Work item:
Provide only the number of lines below that contain the word "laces".

Data block:
╭──

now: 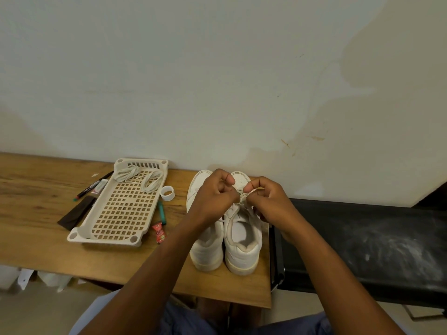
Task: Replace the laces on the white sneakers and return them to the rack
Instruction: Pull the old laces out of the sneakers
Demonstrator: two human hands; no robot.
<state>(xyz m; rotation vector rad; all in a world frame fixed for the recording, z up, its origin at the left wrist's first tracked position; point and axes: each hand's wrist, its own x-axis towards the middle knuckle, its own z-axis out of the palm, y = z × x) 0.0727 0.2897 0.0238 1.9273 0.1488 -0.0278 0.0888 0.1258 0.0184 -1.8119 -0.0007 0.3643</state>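
Hands: left hand [216, 191] and right hand [265, 198], fingers curled, pinch lace [242, 196] above right sneaker [242, 240]; rack [121, 204] at 9 o'clock.

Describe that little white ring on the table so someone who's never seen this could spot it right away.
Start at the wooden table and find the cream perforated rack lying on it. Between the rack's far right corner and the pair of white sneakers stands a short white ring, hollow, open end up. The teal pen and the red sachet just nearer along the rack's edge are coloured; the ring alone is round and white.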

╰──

Answer section:
2